AVAILABLE DATA -
- Opening Delimiter -

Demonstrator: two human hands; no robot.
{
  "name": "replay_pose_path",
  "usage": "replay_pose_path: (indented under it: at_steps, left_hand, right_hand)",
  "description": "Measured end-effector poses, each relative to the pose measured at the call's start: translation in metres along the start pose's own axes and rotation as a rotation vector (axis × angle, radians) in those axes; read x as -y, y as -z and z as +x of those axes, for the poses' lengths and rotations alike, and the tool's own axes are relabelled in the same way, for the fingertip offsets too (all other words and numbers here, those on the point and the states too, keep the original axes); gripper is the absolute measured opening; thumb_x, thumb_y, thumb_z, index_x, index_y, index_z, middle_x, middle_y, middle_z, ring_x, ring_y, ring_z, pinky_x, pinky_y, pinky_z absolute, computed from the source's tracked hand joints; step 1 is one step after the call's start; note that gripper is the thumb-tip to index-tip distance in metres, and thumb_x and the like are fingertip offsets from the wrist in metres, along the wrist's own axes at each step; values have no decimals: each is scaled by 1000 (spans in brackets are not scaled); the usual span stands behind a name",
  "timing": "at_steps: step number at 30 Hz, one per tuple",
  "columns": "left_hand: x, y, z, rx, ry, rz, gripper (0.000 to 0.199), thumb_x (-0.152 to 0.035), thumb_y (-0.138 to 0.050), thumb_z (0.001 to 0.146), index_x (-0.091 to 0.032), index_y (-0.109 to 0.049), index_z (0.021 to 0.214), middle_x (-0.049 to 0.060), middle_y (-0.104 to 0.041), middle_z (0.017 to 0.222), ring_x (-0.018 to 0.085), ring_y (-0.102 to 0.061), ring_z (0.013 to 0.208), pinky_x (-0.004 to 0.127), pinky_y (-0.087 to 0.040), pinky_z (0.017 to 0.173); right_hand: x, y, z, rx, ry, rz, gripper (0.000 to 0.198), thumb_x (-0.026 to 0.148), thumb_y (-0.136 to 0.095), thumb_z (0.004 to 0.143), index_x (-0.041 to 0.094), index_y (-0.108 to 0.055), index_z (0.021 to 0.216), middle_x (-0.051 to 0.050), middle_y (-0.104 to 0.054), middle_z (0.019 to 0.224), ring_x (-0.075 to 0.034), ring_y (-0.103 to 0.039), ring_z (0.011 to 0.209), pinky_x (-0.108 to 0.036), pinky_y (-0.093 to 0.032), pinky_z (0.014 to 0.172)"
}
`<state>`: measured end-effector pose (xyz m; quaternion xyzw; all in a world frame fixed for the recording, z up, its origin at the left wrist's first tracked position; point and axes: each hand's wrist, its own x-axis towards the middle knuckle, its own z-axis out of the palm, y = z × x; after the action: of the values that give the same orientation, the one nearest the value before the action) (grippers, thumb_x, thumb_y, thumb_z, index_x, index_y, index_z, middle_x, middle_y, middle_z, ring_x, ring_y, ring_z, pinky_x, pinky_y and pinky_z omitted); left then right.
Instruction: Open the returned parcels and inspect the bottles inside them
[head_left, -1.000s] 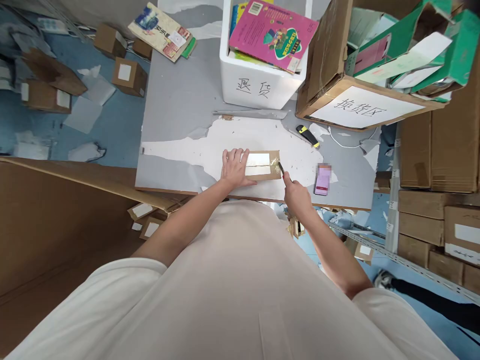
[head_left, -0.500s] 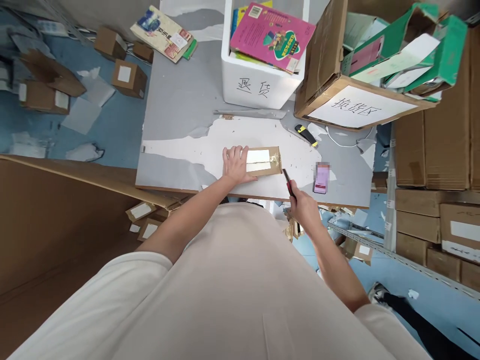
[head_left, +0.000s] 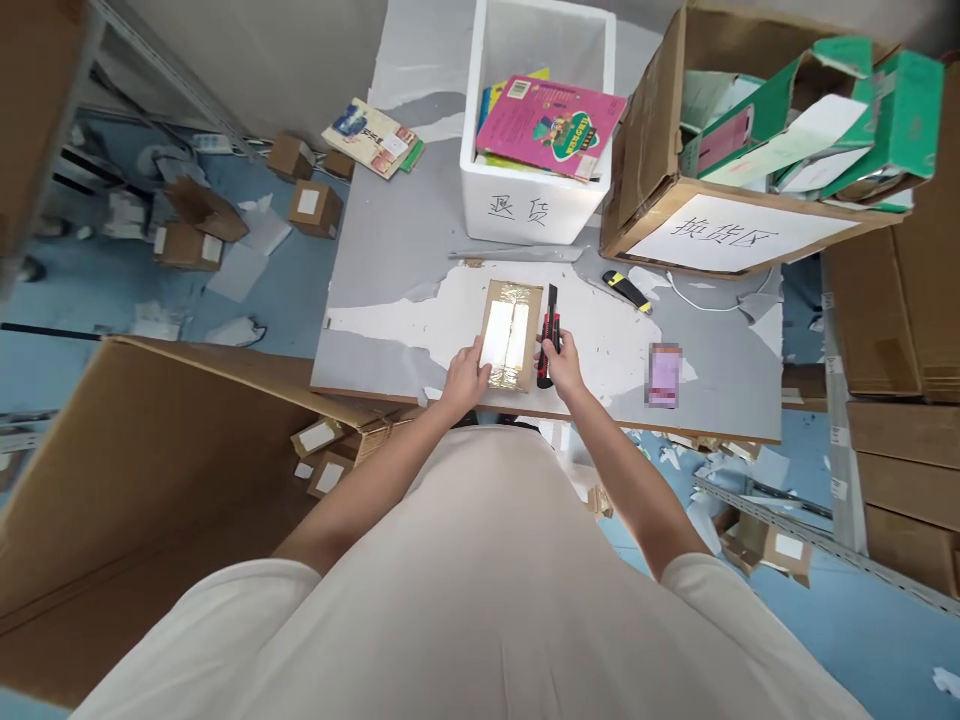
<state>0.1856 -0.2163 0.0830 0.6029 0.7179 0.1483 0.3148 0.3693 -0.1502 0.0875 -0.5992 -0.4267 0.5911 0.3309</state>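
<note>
A small taped cardboard box [head_left: 510, 337] with white labels lies on the table in front of me, its long side pointing away from my body. My left hand [head_left: 466, 380] grips its near left corner, the thumb on the top face. Just right of the box, my right hand [head_left: 561, 362] is closed round a black and red utility knife [head_left: 548, 335], whose tip points away from me. Some fingers of the right hand are hidden behind the knife, close to the box's right side.
A white foam bin [head_left: 525, 205] with books and a large carton [head_left: 652, 170] with green boxes stand at the back. A yellow and black cutter [head_left: 627, 291], a phone [head_left: 664, 376] and books [head_left: 373, 137] lie on the table [head_left: 382, 250]. A big open carton [head_left: 187, 480] is at left.
The box has turned from lying crosswise to pointing away from me. My left hand has shifted to its near left corner. The knife has come up beside the box's right side.
</note>
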Motion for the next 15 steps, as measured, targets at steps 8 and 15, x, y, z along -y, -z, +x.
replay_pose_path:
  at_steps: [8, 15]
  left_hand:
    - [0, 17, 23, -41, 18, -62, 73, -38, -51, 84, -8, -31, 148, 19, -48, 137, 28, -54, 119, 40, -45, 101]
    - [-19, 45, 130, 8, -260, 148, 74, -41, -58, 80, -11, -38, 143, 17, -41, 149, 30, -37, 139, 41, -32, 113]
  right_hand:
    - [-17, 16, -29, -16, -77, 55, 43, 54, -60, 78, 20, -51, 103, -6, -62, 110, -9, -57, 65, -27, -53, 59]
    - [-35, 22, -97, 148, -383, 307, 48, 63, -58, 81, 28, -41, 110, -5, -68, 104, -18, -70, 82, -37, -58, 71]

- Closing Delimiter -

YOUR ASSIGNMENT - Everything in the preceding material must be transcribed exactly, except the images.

SOLUTION FOR THIS PROBLEM -
Demonstrator: two human hands; no robot.
{
  "name": "replay_pose_path",
  "usage": "replay_pose_path: (indented under it: at_steps, left_hand, right_hand)",
  "description": "Measured end-effector poses, each relative to the pose measured at the call's start: translation in metres along the start pose's own axes and rotation as a rotation vector (axis × angle, radians) in those axes; read x as -y, y as -z and z as +x of those axes, for the poses' lengths and rotations alike, and the tool's own axes are relabelled in the same way, for the fingertip offsets too (all other words and numbers here, those on the point and the states too, keep the original axes); gripper is the absolute measured opening; thumb_x, thumb_y, thumb_z, index_x, index_y, index_z, middle_x, middle_y, middle_z, ring_x, ring_y, ring_z, pinky_x, pinky_y, pinky_z absolute, computed from the source's tracked hand joints; step 1 is one step after the call's start; note that gripper is the thumb-tip to index-tip distance in metres, and thumb_x and the like are fingertip offsets from the wrist in metres, along the wrist's own axes at each step; values have no decimals: each is scaled by 1000 (spans in brackets are not scaled); the usual span stands behind a name",
  "timing": "at_steps: step number at 30 Hz, one per tuple",
  "columns": "left_hand: x, y, z, rx, ry, rz, gripper (0.000 to 0.199), thumb_x (-0.152 to 0.035), thumb_y (-0.138 to 0.050), thumb_z (0.001 to 0.146), index_x (-0.091 to 0.032), index_y (-0.109 to 0.049), index_z (0.021 to 0.214), middle_x (-0.049 to 0.060), middle_y (-0.104 to 0.041), middle_z (0.017 to 0.222), ring_x (-0.018 to 0.085), ring_y (-0.102 to 0.061), ring_z (0.013 to 0.208), pinky_x (-0.004 to 0.127), pinky_y (-0.087 to 0.040), pinky_z (0.017 to 0.173); right_hand: x, y, z, rx, ry, rz, gripper (0.000 to 0.198), thumb_x (-0.026 to 0.148), thumb_y (-0.136 to 0.095), thumb_z (0.004 to 0.143), index_x (-0.041 to 0.094), index_y (-0.108 to 0.055), index_z (0.021 to 0.216), middle_x (-0.051 to 0.050), middle_y (-0.104 to 0.054), middle_z (0.019 to 0.224), ring_x (-0.075 to 0.034), ring_y (-0.103 to 0.039), ring_z (0.011 to 0.209), pinky_x (-0.108 to 0.036), pinky_y (-0.093 to 0.032), pinky_z (0.014 to 0.172)"
}
`<state>`: measured end-effector pose (xyz m; quaternion xyzw; all in a world frame fixed for the recording, z up, its origin at the left wrist's first tracked position; point and axes: each hand's wrist, its own x-axis towards the middle knuckle, its own z-axis out of the palm, y = z × x; after the action: of the values that give the same orientation, the one nearest the value before the action) (grippers, thumb_x, thumb_y, thumb_z, index_x, index_y, index_z, middle_x, middle_y, middle_z, ring_x, ring_y, ring_z, pinky_x, pinky_y and pinky_z omitted); left then right.
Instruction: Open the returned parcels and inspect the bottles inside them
[head_left, -1.000s] 
[head_left, -0.500s] 
[head_left, +0.000s] 
<state>0.1856 -0.2163 0.0830 0.6029 0.7179 0.1483 0.3148 0.3693 -0.1502 0.0875 -0.5992 -0.4267 0.5911 0.3309</state>
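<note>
A small taped cardboard box [head_left: 510, 337] with white labels lies on the table in front of me, its long side pointing away from my body. My left hand [head_left: 466, 380] grips its near left corner, the thumb on the top face. Just right of the box, my right hand [head_left: 561, 362] is closed round a black and red utility knife [head_left: 548, 335], whose tip points away from me. Some fingers of the right hand are hidden behind the knife, close to the box's right side.
A white foam bin [head_left: 525, 205] with books and a large carton [head_left: 652, 170] with green boxes stand at the back. A yellow and black cutter [head_left: 627, 291], a phone [head_left: 664, 376] and books [head_left: 373, 137] lie on the table [head_left: 382, 250]. A big open carton [head_left: 187, 480] is at left.
The box has turned from lying crosswise to pointing away from me. My left hand has shifted to its near left corner. The knife has come up beside the box's right side.
</note>
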Motion for the next 15 steps, as measured, targets at steps 8 and 15, x, y, z along -y, -z, +x.
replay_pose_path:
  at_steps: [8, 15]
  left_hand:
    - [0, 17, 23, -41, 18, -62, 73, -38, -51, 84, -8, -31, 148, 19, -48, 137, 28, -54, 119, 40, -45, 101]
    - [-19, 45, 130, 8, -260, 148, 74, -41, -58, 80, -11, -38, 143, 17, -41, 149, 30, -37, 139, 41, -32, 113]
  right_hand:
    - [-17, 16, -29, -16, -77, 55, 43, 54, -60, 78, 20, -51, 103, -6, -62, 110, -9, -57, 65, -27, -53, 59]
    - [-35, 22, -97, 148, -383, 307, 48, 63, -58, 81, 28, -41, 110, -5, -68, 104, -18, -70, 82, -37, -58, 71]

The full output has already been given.